The primary contributions of this paper seem to be applying the convex relaxation technique and nonconvex low rank factorization approach to the exponential family model. The earlier sections appear to be review and background. Section 4 appears to be mostly standard applications of existing theory to this specific problem. I don't think it is quite novel enough. Although the authors start out with discussion general exponential family embeddings, their theorems only apply to the Gaussian setting. I would probably remove the Poisson example, since it's not analyzed. I think this paper is borderline for NIPS.

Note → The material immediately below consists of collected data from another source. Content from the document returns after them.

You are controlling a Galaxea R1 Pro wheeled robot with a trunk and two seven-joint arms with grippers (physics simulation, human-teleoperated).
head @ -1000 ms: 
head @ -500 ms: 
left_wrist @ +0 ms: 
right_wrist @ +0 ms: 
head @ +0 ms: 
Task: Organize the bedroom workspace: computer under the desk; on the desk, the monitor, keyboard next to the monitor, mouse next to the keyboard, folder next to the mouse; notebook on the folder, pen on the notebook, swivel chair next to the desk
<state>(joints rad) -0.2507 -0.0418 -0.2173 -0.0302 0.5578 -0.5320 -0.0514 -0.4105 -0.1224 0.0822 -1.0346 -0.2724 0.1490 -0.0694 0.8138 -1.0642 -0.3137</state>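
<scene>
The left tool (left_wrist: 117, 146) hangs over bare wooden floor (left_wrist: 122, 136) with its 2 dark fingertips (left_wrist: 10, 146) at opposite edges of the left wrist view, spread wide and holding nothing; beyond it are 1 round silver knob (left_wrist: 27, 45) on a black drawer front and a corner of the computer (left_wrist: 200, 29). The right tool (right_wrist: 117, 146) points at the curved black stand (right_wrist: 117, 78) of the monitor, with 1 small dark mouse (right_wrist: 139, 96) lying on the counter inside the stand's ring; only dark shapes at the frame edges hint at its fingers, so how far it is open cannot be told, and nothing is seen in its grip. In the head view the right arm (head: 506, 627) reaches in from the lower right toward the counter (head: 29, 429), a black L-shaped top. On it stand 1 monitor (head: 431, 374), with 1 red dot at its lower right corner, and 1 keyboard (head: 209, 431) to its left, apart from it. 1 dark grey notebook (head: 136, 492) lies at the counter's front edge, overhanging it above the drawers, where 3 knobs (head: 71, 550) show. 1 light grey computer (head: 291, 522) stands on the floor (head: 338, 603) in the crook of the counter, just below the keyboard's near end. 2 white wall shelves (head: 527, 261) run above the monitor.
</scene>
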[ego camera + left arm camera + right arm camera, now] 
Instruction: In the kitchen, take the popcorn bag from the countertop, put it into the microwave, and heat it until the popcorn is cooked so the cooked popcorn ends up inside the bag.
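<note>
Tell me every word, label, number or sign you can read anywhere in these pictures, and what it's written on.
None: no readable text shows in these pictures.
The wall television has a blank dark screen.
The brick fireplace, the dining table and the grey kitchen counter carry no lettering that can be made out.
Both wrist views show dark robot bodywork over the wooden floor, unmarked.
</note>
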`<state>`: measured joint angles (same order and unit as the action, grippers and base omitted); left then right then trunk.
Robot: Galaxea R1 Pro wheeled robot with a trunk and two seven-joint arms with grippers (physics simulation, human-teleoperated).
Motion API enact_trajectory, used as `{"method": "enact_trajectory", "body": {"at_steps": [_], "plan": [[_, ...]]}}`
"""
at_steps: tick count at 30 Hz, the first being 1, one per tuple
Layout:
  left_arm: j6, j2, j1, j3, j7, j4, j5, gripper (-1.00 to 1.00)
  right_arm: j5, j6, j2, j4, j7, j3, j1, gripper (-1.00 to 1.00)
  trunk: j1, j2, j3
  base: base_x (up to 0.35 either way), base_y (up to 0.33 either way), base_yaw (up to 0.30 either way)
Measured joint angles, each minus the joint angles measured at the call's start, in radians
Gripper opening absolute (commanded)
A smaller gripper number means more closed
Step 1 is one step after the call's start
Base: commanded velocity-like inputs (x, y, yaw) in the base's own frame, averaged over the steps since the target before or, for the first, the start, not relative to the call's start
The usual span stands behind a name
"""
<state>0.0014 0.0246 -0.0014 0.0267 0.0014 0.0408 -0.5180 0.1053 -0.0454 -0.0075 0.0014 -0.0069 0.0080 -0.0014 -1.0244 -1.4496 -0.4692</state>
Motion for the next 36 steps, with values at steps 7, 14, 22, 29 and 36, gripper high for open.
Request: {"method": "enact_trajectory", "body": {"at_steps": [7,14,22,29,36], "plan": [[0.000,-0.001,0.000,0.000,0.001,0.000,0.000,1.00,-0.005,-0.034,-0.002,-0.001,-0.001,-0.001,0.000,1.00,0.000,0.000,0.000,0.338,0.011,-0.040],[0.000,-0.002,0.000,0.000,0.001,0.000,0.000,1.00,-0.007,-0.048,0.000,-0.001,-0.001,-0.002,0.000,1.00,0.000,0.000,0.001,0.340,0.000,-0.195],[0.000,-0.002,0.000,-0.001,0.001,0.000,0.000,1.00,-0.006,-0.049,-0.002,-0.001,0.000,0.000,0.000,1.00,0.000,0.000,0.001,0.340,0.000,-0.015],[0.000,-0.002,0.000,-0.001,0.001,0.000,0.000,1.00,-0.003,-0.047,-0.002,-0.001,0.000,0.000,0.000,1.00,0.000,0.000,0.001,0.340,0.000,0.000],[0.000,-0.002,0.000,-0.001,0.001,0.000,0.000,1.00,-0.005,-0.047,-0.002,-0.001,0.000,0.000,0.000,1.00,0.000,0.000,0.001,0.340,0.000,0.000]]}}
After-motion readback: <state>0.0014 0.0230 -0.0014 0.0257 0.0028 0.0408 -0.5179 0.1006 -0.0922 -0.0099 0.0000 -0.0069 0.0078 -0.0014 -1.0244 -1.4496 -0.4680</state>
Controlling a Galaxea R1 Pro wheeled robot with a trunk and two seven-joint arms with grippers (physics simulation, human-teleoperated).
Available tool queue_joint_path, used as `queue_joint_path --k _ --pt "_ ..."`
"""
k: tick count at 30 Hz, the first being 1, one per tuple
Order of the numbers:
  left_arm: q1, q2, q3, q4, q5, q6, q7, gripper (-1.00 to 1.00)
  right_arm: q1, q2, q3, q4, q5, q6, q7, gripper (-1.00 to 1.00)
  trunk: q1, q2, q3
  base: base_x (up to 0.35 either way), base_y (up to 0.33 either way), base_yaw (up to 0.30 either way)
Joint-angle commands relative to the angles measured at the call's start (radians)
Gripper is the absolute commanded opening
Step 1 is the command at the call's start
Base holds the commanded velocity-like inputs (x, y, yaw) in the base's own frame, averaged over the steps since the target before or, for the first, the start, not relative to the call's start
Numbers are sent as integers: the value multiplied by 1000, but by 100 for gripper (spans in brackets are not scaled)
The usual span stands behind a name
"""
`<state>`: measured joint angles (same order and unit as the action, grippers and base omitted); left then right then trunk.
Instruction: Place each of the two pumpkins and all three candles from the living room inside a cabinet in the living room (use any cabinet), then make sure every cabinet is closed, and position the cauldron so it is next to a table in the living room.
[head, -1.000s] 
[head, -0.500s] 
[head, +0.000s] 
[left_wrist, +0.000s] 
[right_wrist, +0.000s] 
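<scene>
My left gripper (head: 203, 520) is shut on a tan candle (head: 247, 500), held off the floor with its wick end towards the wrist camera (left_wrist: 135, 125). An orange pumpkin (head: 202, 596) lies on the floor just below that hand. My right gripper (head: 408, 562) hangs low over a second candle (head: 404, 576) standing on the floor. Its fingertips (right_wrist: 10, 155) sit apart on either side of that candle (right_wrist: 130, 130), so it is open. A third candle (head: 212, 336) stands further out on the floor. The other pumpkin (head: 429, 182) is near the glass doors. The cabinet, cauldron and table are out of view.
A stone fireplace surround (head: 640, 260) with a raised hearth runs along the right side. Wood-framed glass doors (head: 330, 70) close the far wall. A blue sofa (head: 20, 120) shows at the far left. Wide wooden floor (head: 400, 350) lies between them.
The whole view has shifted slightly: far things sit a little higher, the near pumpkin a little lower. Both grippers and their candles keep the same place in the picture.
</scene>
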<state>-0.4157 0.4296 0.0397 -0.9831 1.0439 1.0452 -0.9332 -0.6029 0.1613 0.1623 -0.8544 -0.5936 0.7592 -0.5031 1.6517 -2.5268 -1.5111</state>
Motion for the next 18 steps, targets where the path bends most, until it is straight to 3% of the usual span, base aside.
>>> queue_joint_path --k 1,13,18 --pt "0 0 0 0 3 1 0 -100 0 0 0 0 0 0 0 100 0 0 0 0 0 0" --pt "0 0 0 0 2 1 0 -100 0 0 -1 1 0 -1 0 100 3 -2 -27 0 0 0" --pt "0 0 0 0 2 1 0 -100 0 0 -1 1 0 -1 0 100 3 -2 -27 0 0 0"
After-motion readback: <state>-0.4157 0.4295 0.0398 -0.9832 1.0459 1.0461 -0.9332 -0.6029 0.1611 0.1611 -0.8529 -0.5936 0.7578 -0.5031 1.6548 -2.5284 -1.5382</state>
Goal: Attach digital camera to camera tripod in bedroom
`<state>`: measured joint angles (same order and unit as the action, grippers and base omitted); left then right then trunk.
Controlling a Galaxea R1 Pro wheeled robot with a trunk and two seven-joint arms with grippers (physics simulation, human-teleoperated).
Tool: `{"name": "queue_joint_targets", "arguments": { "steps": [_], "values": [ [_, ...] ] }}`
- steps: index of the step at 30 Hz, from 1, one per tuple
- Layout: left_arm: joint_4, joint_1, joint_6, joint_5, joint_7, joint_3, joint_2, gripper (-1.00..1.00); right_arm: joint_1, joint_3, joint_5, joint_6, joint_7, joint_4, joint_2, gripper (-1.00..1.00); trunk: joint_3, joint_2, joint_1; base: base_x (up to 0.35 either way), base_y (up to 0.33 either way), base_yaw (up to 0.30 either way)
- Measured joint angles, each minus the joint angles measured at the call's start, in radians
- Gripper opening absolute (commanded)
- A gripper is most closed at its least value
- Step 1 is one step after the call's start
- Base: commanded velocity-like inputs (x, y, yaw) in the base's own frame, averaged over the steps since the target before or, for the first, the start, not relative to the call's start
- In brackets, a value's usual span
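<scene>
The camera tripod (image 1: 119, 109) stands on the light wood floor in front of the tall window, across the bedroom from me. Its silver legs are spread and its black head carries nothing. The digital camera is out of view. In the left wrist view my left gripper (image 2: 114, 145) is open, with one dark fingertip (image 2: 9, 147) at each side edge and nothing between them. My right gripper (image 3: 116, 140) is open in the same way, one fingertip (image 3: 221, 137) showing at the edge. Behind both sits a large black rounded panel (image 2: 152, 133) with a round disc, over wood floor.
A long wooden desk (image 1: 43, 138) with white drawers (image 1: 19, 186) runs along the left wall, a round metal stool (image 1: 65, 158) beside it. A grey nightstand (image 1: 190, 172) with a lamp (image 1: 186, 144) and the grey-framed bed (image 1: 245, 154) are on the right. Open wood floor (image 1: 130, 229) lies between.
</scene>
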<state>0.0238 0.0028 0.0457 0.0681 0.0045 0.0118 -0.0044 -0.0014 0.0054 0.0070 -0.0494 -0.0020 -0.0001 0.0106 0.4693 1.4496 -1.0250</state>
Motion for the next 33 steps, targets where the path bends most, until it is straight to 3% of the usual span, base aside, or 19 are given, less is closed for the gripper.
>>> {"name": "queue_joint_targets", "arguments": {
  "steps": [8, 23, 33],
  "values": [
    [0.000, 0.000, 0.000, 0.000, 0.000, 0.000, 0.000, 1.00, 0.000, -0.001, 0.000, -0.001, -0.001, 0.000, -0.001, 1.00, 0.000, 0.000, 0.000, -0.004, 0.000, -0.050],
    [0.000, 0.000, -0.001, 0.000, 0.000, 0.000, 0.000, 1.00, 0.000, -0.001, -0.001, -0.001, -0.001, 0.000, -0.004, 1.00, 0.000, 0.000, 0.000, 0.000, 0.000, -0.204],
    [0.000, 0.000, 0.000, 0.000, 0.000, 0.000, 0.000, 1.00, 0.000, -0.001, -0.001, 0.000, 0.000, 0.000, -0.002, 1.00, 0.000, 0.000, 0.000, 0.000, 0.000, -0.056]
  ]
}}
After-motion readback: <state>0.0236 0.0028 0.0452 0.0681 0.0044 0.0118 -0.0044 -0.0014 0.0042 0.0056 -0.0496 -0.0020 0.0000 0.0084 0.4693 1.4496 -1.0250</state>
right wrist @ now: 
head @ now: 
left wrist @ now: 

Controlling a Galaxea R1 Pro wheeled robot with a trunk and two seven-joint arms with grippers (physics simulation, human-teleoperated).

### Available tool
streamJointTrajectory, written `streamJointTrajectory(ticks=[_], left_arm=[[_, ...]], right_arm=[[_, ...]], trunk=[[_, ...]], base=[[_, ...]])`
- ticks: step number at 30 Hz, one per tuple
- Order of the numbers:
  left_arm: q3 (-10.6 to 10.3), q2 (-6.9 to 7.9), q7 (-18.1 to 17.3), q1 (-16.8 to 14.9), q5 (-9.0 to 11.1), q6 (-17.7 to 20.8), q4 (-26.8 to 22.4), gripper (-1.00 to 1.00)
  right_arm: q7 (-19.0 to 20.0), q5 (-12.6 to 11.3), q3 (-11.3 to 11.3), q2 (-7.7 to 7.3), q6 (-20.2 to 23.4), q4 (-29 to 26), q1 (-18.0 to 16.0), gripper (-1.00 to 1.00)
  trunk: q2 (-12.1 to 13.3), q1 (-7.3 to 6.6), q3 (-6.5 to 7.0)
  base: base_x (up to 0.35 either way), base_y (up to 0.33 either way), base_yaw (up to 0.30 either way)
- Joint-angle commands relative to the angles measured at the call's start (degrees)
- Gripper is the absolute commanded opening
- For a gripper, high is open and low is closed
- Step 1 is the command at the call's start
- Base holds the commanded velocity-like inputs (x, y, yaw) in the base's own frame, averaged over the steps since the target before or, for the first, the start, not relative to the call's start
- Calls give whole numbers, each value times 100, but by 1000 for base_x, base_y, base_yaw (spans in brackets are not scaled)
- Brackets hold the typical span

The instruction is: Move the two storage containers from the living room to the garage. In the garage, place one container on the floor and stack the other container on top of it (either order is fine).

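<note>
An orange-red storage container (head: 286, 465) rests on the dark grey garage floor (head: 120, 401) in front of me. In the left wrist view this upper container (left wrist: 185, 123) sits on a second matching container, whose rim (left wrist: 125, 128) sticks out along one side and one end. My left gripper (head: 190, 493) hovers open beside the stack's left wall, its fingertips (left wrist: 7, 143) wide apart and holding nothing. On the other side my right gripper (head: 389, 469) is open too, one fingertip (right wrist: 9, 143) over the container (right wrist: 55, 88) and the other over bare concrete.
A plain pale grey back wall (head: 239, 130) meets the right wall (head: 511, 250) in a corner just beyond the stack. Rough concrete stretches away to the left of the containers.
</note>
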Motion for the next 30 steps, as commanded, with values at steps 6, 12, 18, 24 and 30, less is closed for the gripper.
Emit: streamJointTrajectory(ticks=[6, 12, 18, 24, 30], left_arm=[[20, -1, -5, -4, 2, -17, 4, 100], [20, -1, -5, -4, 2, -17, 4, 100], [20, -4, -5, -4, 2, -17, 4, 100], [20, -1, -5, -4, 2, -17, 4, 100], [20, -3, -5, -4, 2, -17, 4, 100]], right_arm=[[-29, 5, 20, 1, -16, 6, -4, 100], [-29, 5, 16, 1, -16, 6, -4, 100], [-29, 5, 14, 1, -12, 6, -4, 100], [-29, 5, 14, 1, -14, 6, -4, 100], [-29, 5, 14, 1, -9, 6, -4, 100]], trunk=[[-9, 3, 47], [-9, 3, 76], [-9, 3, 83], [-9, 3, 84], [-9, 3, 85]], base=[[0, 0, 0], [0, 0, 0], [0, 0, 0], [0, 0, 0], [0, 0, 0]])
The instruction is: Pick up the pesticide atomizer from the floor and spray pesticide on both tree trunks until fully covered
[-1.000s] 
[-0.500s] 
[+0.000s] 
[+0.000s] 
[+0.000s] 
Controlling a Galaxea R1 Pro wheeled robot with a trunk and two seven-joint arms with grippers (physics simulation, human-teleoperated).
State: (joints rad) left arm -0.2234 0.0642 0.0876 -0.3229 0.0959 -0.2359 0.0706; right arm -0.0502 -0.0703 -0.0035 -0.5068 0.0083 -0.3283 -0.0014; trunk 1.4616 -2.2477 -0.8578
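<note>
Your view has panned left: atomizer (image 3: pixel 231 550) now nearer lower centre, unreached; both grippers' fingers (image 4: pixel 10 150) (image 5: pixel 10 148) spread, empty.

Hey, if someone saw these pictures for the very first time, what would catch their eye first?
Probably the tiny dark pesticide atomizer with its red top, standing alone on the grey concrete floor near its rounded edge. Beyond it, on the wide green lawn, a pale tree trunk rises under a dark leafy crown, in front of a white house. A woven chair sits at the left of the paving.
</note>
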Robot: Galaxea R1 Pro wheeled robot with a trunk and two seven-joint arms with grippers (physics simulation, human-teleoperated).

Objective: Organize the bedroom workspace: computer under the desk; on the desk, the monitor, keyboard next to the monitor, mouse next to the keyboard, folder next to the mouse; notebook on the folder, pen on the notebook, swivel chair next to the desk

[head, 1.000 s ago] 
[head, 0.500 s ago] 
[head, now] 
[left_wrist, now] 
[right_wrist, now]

Review of "Provable Gaussian Embedding with One Observation" This paper considers the problem of learning an exponential family embedding (i.e., the parameters of the model) defined on a graph. The (conditional) model describes how a measurement at each node is generated based on (i.e., given) the measurements at neighboring nodes. The neighborhood is determined based on the graph. The authors focus on the Gaussian embedding model and propose a conditional log-likelihood based inference. The authors propose two procedures: convex relaxation and a non-convex optimization procedures to determine the estimates of model parameters (low rank matrix M). The authors proceed with theoretical results on the convergence rates for both approaches as well as conditions (assumption EC and SC) to achieve these convergence rates. Overall, I think that the paper has all the ingredients, including an important problem, a well define solution, and a thorough theoretical analysis. Minor comments: * Lemma 4.1 - "are hold" => "hold" * Lemma 4.1 - 'absolute constants' => 'universal constants?'